Becoming a data scientist using only StackExchange sites - what questions should I look at? If I had a maths degree with a little foundation in statistics, what would be the top $100$ questions/posts on CrossValidated or MathStackExchange or MathsOverflow or Stack Overflow that I would have to study in order to become a data scientist?
And if not possible, could you give me an idea of the steps (skills, knowledge, courses) that I would need for different career paths? For example research data scientist, data scientist in a start up, machine learning scientist, etc?

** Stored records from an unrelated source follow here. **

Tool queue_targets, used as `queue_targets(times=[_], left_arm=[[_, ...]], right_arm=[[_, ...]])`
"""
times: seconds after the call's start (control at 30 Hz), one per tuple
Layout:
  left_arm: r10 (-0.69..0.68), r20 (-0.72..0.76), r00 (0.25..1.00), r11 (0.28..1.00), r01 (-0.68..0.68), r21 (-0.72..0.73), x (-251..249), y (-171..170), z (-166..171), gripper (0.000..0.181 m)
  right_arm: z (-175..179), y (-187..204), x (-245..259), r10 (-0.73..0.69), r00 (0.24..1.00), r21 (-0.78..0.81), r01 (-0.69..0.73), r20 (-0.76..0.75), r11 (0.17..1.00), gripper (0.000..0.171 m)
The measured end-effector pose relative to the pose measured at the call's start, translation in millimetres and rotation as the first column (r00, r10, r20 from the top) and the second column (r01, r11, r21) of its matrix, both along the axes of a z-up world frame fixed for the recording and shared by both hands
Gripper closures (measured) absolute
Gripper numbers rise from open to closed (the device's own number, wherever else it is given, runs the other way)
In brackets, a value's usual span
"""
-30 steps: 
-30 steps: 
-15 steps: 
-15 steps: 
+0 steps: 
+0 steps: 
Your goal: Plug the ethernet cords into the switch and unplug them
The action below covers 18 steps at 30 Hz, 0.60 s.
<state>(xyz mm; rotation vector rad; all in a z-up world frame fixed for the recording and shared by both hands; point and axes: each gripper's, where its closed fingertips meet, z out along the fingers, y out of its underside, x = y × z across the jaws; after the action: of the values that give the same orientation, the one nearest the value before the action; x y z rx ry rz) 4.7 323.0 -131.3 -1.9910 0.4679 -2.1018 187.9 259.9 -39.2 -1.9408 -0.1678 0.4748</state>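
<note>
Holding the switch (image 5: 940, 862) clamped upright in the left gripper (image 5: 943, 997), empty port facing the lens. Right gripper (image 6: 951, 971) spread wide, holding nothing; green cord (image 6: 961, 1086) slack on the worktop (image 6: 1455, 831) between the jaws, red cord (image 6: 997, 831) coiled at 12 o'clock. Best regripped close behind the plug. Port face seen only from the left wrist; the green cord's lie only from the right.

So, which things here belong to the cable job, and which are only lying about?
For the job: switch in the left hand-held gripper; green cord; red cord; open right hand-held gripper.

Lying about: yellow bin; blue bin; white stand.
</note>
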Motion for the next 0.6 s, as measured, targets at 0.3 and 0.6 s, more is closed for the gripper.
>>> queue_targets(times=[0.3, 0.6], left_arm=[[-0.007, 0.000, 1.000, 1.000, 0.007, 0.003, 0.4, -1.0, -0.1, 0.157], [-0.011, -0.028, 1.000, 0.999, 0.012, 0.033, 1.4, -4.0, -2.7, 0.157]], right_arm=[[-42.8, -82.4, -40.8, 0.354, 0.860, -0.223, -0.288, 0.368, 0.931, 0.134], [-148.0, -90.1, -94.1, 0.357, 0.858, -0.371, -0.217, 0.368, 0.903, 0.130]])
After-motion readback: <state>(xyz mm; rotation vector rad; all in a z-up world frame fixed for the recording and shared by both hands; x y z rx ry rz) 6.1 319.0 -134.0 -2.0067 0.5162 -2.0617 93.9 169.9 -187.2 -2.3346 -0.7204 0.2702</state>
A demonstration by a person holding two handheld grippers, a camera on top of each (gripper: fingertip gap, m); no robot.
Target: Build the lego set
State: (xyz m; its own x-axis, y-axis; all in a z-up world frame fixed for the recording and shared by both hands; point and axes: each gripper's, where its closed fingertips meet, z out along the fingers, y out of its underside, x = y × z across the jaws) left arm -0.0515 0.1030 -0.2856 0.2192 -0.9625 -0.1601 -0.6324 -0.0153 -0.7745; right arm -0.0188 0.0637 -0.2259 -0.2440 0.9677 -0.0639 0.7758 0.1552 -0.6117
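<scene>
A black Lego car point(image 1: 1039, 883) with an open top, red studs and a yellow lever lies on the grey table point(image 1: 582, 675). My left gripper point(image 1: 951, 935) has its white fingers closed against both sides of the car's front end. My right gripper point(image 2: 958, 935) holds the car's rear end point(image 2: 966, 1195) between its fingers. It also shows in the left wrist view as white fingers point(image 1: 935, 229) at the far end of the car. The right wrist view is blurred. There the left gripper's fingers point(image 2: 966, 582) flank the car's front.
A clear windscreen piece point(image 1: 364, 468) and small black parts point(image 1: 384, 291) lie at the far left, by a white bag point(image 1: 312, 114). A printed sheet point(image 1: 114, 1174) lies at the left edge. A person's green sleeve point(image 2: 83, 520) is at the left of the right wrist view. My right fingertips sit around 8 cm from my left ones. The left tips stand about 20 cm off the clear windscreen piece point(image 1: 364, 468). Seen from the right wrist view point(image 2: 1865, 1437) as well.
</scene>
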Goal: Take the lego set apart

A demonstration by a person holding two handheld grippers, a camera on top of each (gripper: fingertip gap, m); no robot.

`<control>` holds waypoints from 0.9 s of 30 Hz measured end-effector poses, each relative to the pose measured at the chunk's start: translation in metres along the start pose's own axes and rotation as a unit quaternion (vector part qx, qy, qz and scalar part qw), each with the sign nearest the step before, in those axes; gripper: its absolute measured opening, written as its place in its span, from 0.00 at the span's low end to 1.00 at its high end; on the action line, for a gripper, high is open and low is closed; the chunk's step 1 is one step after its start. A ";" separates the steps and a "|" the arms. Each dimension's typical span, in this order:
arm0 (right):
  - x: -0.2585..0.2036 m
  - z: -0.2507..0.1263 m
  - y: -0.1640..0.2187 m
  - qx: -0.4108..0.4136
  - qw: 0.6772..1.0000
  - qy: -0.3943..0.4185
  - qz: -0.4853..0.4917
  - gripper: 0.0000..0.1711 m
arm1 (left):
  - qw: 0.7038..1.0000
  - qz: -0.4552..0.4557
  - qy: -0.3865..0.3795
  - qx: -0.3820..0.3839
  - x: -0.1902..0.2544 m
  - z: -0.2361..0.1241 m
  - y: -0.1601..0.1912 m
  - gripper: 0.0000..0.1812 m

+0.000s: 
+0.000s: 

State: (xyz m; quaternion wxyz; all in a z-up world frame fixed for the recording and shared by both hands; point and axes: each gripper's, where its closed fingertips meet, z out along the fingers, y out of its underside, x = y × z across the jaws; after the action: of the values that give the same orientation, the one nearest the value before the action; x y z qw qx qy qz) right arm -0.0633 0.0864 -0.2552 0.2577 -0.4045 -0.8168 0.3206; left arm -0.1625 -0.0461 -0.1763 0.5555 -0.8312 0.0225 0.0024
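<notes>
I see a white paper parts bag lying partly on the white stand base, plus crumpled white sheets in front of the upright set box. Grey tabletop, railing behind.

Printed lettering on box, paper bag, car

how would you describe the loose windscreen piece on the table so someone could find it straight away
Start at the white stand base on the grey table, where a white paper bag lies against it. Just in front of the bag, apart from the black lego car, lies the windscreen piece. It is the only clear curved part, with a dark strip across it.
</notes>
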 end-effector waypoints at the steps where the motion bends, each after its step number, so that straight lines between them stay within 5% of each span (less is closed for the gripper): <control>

 A: First, it is hard to define what is data scientist. Different people have different definitions. See this question:  What is a data scientist?
Then, you may want to think what kind of job you want to do: more on building statistical model? Or more on making software (engineering work) tuning on clusters to processing huge amount of data. In addition, what field are you interested in? e.g., Health care, education? An interesting diagram can be found here. Where "hacking skills" and "subject expertise" are also extremely important. 
I personally do not think Kaggle Competition can be counted for "science". And blindly using pre-developed packages to make "accurate predictions" and climb on ladder board is meaningful work.
Steps to follow is really depending on your objective (dream job). Working in a big company as a research (data) scientist vs. working in a start-up that taking care of everything from server/cloud maintenance to talking to customer would be totally different. 
If you want to become a research scientist in AI / machine learning, read top conference papers in the filed (Such as AAAI, NIPS, ICML, ICDM) get try to get a Ph.D. in machine learning / statistics / operations research. (We have an interesting question here Why do Statistics, Machine learning and Operations research stand out as separate entities) 
If you want to become a data scientist in a start up company, staring with MOOC courses may be better. In most of those courses, they emphasize how to use it in real world instead of the theoretical background behind statistical methods. In addition, trying to learning how to use could, e.g., AWS and learn how to programming (e.g., in python / java). Finally, the communication skill is also very important.
To conclude: think more on the career path you want to have in the future. How much time you want to spend on reading paper and deriving math.  How much time you want to spend to debug the code and configure the server. Which field / subject expertise are you thinking you want to get into. Then search related questions and answers to read.